Risale Haber-Haber Merkezi

YAŞ kararları ile ordudan ihraç edilen Emekli Askeri Hakim Yusuf Çağlayan, son toplantısında Ergenekon zanlılarına dokunmayan Genelkurmay'a adeta isyan etti.

Yüksek Askeri Şûra'nın 28 Şubat dönemindeki ihraçlara muhatap personel ile bugünlerdeki Ergenekon suçlamasına muhatap personele karşı gösterdiği çifte standart bir tutumun gölgesi altında toplandığını ifade eden Çağlayan, "Geçmişte, ihraç işlemine maruz kalanların eğer bir suçu olsa idi hiçbir tereddüt gösterilmez, derhal yasal işlem yapılırdı" dedi.

KOMUTAN BENDEN HUKUKSUZ İDDİANAME YAZMAMI İSTEDİ

Çağlayan, Zaman gazetesindeki yazısında o dönem bizzat yaşadığı bir olayı şöyle anlattı:

"O dönemde bizzat bendeniz, bir kolorduda kıdemli askerî savcı olarak görevli idim. Dönemin kolordu komutanı, kolorduda 400-500 kadar şüpheli/sakıncalı personel bulunduğunu, bunlar hakkında usulen soruşturma emri vereceğini, iddianame yazmamı, bu iddianamelerin Askerî Şûra dosyalarına belge olarak konulacağını belirtmişti. Suç unsuru yok ise iddianame yazamayacağımı belirtince, soruşturma açmaktan vazgeçmişti. Ancak benim sicilime, "kendi ideolojik görüşüne mensup olanlara ayrıcalıklı davranır, bunların davalarına bakmaz" şeklinde bir kayıt düşmüş. Bu sicil, benim ihraç gerekçem yapılmıştı. Yani, 28 Şubat döneminde ihraç edilenlerin suçu olmasa bile yargıya sevkini isteyen bir tutum mevcuttu. Ama çoğu personel, hiçbir cezai takibat gerektirecek suçu bulunamadığından, "yasa dışı faaliyetlere karışanlar" kılıfı ile ihraç edildi."

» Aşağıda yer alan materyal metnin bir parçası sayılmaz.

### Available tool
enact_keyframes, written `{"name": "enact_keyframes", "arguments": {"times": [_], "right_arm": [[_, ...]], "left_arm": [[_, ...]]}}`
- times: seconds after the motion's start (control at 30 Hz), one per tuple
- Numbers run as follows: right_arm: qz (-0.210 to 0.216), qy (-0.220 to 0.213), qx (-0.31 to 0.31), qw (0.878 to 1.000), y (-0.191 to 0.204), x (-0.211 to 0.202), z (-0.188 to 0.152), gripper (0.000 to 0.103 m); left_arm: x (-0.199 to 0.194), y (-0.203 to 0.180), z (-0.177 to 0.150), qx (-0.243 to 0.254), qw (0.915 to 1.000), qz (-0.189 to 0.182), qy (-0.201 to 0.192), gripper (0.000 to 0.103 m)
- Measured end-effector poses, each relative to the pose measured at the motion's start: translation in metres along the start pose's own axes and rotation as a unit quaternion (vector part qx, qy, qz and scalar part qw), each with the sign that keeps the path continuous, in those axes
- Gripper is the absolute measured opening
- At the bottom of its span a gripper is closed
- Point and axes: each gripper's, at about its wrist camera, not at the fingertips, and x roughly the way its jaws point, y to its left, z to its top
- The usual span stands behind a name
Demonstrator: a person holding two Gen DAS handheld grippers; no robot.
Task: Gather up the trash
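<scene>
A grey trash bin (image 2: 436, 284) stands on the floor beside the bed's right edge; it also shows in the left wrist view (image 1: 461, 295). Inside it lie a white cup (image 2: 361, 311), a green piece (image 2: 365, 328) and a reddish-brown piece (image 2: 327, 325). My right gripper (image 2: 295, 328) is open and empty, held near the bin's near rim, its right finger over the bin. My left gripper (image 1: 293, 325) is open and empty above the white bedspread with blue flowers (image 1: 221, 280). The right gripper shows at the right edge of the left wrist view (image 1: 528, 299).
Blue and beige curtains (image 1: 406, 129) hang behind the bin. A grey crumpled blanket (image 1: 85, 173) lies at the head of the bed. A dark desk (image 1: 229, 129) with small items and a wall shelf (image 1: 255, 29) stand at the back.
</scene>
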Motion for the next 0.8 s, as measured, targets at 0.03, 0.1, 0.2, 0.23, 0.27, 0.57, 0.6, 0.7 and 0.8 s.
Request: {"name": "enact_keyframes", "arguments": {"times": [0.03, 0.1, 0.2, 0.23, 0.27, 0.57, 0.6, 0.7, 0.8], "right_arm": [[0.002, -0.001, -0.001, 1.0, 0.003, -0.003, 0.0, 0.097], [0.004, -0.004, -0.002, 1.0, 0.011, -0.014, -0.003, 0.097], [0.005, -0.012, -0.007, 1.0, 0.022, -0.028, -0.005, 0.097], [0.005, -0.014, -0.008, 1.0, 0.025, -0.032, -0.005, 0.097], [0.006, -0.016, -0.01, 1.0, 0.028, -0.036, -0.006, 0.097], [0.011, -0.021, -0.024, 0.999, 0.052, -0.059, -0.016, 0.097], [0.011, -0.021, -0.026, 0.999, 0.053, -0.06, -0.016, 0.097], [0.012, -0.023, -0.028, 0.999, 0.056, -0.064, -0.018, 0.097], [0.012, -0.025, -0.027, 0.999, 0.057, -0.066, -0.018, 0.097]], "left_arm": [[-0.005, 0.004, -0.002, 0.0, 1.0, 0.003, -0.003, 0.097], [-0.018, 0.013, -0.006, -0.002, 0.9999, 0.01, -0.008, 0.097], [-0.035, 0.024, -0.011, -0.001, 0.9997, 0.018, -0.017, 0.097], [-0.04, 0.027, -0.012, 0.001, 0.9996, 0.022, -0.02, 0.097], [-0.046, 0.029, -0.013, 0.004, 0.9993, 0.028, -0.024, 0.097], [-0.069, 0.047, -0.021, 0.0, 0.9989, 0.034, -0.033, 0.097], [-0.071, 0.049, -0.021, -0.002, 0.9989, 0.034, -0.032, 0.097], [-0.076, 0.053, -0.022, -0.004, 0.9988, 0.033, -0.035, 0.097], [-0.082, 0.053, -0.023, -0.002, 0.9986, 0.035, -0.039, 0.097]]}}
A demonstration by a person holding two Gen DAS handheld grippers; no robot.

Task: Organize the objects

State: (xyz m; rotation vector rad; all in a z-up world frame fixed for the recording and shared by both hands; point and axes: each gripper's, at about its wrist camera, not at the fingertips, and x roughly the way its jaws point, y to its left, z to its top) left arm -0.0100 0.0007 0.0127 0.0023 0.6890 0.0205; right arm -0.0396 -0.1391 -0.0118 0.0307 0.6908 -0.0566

Günümüzde tam tersi bir süreç yaşandığına da dikkat çeken Çağlayan, "Ortalık haklarında yasa dışı eylemlere karıştığına dair iddianameler düzenlenen personelden geçilmiyor. Yüksek Askerî Şûra dosyalarına konulacak ve verilecek kararlara gerekçe teşkil edecek çok vahim iddialar ve bu iddiaların dayanağı olan belgeler mevcut. Ancak, YAŞ'a sevk bir yana, "hükmen sabit olmadıkça kişi suçlu sayılamaz" şeklindeki masumluk ve suçsuzluk karinesi ve hukuk devleti ilkesi öne sürülüyor ve cadı avı yapılmayacak şeklinde güvenceler veriliyor. Yasalardaki açığa alınmayı gerektiren, hatta ihracı gerektiren hükümler işletilmiyor. 28 Şubat'ta kişilerin aleyhine olarak hukuka, hatta yasalara riayet edilmezken, bugün kişilerin lehine bir tutum ile yasal kurallar dikkate alınmıyor. Ortada tam bir çifte standart söz konusu" dedi.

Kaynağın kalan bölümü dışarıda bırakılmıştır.